Broadening Donor Access in Hematopoietic Cell Transplantation Expands Equity in Clinical Trial Enrollment

Emerging data published in JAMA Network Open revealed that by expanding eligibility through mismatched unrelated donors led to significantly improved access for racially and ethnically underrepresented patients. The ACCESS trial (NCT04904588) utilized a far more diverse population (47% vs 15% and 9% in comparator cohorts) which included patients with greater socioeconomic disadvantage and financial toxicity. These data indicate that relaxing donor constraints may be a powerful lever for reducing long-standing inequities in curative cancer therapies.¹

Hematopoietic Cell Transplant and Donor Limitations

Although allogeneic hematopoietic cell transplant continues to be a potentially curative therapy for multiple high-risk hematologic malignancies—including leukemia and lymphoma—its usage has commonly been limited due to donor availability, notably the requirement for HLA-matched related or unrelated donors. Racially and ethnically minoritized patient populations are considerably less likely to identify a fully matched donor due to underrepresentation in donor registries.² This noticeable structural barrier is a persistent contributor towards disparities in transplant access and outcomes.

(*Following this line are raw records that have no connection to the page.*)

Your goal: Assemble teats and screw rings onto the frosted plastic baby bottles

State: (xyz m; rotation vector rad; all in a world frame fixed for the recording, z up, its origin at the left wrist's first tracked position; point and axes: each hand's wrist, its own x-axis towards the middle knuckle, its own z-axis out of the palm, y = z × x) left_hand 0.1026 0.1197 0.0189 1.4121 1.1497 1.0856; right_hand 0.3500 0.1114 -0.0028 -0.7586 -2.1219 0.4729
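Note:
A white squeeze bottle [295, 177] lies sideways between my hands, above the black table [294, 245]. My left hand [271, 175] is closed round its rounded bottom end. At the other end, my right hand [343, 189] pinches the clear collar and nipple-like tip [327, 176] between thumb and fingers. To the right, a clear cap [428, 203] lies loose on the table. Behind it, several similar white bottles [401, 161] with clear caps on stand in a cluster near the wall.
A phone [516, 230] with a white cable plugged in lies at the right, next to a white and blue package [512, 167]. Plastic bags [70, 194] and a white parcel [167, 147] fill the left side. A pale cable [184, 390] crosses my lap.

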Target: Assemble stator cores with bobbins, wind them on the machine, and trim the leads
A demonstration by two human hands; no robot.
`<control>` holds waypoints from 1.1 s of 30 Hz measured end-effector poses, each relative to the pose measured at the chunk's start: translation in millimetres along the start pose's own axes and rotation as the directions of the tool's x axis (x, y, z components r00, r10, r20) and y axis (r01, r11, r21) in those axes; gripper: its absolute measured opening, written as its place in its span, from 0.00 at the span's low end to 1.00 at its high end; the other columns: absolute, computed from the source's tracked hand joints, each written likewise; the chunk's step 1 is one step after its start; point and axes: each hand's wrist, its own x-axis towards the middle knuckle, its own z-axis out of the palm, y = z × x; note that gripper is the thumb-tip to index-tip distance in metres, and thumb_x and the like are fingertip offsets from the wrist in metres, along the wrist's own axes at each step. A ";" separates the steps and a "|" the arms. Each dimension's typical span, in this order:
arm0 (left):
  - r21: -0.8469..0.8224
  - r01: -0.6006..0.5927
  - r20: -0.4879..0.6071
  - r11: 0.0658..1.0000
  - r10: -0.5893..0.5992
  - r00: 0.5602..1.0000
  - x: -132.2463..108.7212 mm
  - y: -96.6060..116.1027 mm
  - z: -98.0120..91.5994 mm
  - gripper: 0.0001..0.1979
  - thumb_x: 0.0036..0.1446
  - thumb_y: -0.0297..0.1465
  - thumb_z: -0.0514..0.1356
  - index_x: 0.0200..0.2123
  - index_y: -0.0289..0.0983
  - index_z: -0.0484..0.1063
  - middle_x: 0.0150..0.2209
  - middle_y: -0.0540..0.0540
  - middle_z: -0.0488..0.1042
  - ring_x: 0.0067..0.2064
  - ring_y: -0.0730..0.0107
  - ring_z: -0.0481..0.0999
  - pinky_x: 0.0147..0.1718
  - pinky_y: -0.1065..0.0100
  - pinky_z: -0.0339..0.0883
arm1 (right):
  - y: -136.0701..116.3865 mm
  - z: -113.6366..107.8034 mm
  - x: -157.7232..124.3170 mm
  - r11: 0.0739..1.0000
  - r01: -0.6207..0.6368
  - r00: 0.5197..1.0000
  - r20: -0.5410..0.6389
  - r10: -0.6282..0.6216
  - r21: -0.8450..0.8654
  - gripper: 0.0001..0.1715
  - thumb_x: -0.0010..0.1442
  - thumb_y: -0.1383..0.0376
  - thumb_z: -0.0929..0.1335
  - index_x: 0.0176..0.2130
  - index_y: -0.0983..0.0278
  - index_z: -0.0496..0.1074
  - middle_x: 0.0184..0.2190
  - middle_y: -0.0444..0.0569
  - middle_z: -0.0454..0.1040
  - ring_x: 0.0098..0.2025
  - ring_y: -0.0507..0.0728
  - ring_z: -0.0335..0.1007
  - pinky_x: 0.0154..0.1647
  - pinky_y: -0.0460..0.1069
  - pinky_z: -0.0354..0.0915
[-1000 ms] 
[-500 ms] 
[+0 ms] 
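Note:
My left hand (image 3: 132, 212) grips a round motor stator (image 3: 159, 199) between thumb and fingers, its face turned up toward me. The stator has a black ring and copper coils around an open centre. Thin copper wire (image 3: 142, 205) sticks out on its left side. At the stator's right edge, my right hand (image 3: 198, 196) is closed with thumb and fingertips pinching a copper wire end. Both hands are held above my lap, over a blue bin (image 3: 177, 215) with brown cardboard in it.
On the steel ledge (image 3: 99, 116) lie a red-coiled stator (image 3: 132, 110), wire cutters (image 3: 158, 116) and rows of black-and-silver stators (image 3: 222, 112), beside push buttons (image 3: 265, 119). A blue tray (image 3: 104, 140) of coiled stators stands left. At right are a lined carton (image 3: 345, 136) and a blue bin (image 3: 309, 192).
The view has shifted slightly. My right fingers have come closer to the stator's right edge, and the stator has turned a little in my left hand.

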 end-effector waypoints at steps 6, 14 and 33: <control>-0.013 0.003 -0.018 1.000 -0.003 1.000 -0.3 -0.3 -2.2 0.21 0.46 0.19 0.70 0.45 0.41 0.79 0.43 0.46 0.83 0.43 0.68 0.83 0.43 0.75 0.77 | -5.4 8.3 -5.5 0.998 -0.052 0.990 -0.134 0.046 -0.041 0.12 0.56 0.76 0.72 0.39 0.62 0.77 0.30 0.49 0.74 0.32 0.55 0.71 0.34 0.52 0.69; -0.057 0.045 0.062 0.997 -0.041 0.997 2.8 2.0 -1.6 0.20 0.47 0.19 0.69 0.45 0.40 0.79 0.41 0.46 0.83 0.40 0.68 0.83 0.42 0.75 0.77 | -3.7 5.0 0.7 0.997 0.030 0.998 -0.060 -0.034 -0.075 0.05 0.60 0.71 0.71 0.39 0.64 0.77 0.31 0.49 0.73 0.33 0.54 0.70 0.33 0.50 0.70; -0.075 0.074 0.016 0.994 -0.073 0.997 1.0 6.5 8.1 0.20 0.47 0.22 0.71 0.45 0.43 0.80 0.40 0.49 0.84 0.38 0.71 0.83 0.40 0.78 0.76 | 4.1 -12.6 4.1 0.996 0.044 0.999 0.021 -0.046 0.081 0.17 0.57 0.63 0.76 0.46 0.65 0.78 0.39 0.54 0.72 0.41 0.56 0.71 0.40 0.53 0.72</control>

In recent advantages in transplant immunology—specifically post-transplant cyclophosphamide (PTCy) for graft-versus-host disease (GVHD) prophylaxis— the safe use of mismatched unrelated donors without compromising survival outcomes has been enabled.³ Employing these strategies expands the donor pool and signify a major shift in transplant eligibility criteria.

Broader systemic barriers remain despite these scientific advances. Patients are less likely to be offered or referred for clinical trials, have lower rates of insurance coverage, and experience greater financial toxicity during cancer treatment if they are from disadvantaged backgrounds.^4,5 This causes equitable access to curative-intent therapies such as HCT to be limited due to these intersecting barriers.

Study Overview and Key Findings

Patients undergoing first allogeneic HCT using mismatched unrelated donors with PTCy-based GVHD prophylaxis were evaluated via the ACCESS trial. The data accumulated was compared to patients undergoing a prior randomized trial, BMT CTN 1703 (NCT03959241), and a large observational cohort of allogeneic HCT recipients contributing patient-reported outcome data in routine clinical care.

The ACCESS trial demonstrated noticeably improved diversity and inclusion across 672 patients. Nearly half of the participants in the ACCESS trial identified as racially or ethnically minoritized in comparison with only 15% and 9% in comparator data.¹ It was further revealed that ACCESS participants were more likely to have Medicaid insurance, lower educational attainment, and household incomes below $40,000 annually.

ACCESS participants demonstrated higher community-level vulnerability, measured using the Social Vulnerability Index (SVI) beyond individual socioeconomic indicators. Higher SVI scores demonstrate greater neighborhood disadvantage in relation to income, housing, transportation, and employment.⁶ The indication of these findings show ACCESS enrolled patients faced both individual socioeconomic challenges and broader structural barriers to care.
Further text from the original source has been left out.